ASSIGNMENT:
Please transcribe the listing below in full and word for word, without its pictures.

INFORMATION SHOWN:
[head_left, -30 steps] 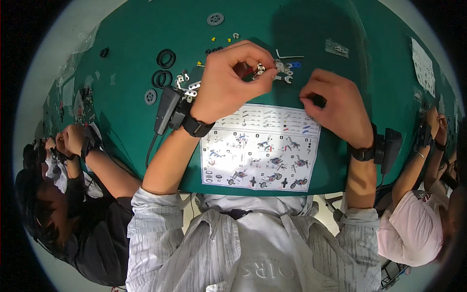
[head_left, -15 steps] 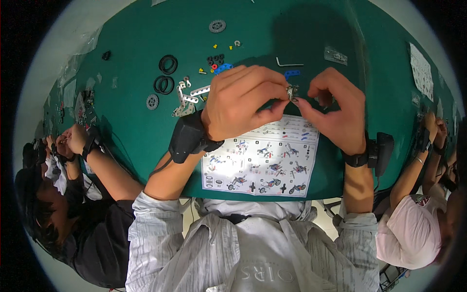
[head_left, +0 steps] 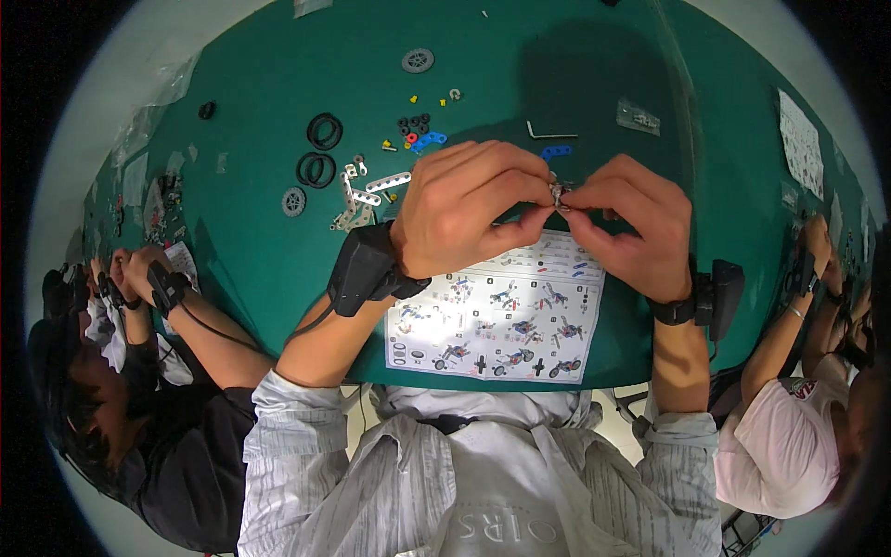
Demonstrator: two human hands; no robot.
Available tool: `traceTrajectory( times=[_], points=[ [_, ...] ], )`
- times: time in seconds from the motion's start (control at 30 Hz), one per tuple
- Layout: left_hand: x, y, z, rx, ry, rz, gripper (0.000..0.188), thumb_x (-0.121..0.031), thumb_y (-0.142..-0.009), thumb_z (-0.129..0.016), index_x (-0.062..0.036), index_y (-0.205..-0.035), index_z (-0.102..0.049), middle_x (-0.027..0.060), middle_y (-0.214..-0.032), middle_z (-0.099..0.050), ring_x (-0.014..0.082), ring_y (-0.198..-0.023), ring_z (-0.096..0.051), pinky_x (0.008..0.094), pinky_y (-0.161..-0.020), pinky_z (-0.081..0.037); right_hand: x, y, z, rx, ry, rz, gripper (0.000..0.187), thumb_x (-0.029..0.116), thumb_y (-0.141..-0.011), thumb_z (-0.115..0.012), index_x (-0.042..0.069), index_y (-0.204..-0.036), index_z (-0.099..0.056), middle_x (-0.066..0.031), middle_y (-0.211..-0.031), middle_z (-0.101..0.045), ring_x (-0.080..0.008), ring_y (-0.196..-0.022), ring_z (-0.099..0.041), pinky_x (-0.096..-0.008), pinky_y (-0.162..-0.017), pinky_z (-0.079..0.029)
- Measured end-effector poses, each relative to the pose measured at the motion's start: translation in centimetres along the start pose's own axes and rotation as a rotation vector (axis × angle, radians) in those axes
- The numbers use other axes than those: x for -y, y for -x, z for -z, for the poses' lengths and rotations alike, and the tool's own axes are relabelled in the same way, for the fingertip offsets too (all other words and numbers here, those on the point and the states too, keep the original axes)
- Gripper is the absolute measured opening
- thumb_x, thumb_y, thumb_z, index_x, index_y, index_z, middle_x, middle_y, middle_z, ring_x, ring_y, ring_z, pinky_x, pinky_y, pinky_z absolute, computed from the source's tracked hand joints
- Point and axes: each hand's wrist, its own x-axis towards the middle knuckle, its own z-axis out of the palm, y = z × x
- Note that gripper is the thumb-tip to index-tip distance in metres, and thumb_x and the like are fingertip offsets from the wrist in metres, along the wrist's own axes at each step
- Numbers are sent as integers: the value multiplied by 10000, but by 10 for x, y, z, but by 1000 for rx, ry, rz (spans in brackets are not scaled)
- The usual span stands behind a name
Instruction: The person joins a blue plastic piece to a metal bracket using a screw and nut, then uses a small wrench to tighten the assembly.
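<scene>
Between my two hands is a small silvery metal part (head_left: 557,191), mostly covered by fingertips, so its exact shape is unclear. My left hand (head_left: 478,200) pinches it from the left with thumb and forefinger. From the other side, my right hand (head_left: 636,218) is closed on it too, thumb and forefinger together. Below the hands lies a printed sheet of picture steps (head_left: 492,316). Just beyond them are a short blue perforated strip (head_left: 556,150) and a silver hex key (head_left: 549,132).
Left of my hands lie silver perforated strips (head_left: 388,183), black rubber rings (head_left: 325,131), grey toothed wheels (head_left: 418,60), a curved blue piece (head_left: 429,141) and several small black bushings (head_left: 414,123). A clear bag of small parts (head_left: 638,117) lies far right. Other people work at both sides.
My right thumb and forefinger have closed onto the metal part, where the forefinger was lifted away before. Both hands sit slightly lower in the view, as does the whole tabletop.
</scene>
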Motion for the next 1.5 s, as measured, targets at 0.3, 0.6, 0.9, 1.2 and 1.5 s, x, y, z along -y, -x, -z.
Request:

EXERCISE ANSWER:
[head_left, -30 steps] 
[head_left, -15 steps] 
[head_left, +0 steps] 
Demonstrator: two human hands; no robot.
Available tool: `traceTrajectory( times=[_], points=[ [_, ...] ], )`
- times: time in seconds from the motion's start (control at 30 Hz), one per tuple
- Layout: left_hand: x, y, z, rx, ry, rz, gripper (0.000..0.188), thumb_x (-0.121..0.031), thumb_y (-0.142..-0.009), thumb_z (-0.129..0.016), index_x (-0.062..0.036), index_y (-0.205..-0.035), index_z (-0.102..0.049), middle_x (-0.027..0.060), middle_y (-0.214..-0.032), middle_z (-0.099..0.050), ring_x (-0.014..0.082), ring_y (-0.198..-0.023), ring_z (-0.096..0.051), pinky_x (0.008..0.094), pinky_y (-0.161..-0.020), pinky_z (-0.081..0.037); right_hand: x, y, z, rx, ry, rz, gripper (0.000..0.187), thumb_x (-0.029..0.116), thumb_y (-0.141..-0.011), thumb_z (-0.115..0.012), index_x (-0.042..0.069), index_y (-0.204..-0.036), index_z (-0.099..0.056), middle_x (-0.066..0.031), middle_y (-0.211..-0.031), middle_z (-0.101..0.045), ring_x (-0.080..0.008), ring_y (-0.196..-0.022), ring_z (-0.099..0.041), pinky_x (-0.096..-0.008), pinky_y (-0.162..-0.017), pinky_z (-0.079..0.029)
- Measured end-effector poses, each relative to the pose measured at the motion's start: translation in centimetres along the start pose's own axes and rotation as a rotation vector (axis × angle, radians) in those axes
- The numbers use other axes than those: x for -y, y for -x, z for -z, for the poses' lengths and rotations alike, and the tool's own axes are relabelled in the same way, for the fingertip offsets too (all other words and numbers here, those on the point and the states too, keep the original axes)
- Gripper is the absolute measured opening
- thumb_x, thumb_y, thumb_z, index_x, index_y, index_z, middle_x, middle_y, middle_z, ring_x, ring_y, ring_z, pinky_x, pinky_y, pinky_z absolute, computed from the source's tracked hand joints
- Point and axes: each hand's wrist, its own x-axis towards the middle knuckle, its own z-axis out of the palm, y = z × x
- Note that gripper is the thumb-tip to index-tip distance in metres, and thumb_x and the like are fingertip offsets from the wrist in metres, along the wrist's own axes at each step
- Numbers are sent as integers: the value multiplied by 10000, but by 10 for x, y, z, but by 1000 for rx, ry, rz (spans in brackets are not scaled)
- The usual span stands behind a name
Instruction: The person joins a blue plastic piece to a metal bracket using a screw and nut, then uses a small wrench to tighten the assembly.
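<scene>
Between my two hands is a small silvery metal part (head_left: 557,191), mostly covered by fingertips, so its exact shape is unclear. My left hand (head_left: 478,200) pinches it from the left with thumb and forefinger. From the other side, my right hand (head_left: 636,218) is closed on it too, thumb and forefinger together. Below the hands lies a printed sheet of picture steps (head_left: 492,316). Just beyond them are a short blue perforated strip (head_left: 556,150) and a silver hex key (head_left: 549,132).
Left of my hands lie silver perforated strips (head_left: 388,183), black rubber rings (head_left: 325,131), grey toothed wheels (head_left: 418,60), a curved blue piece (head_left: 429,141) and several small black bushings (head_left: 414,123). A clear bag of small parts (head_left: 638,117) lies far right. Other people work at both sides.
My right thumb and forefinger have closed onto the metal part, where the forefinger was lifted away before. Both hands sit slightly lower in the view, as does the whole tabletop.
</scene>
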Motion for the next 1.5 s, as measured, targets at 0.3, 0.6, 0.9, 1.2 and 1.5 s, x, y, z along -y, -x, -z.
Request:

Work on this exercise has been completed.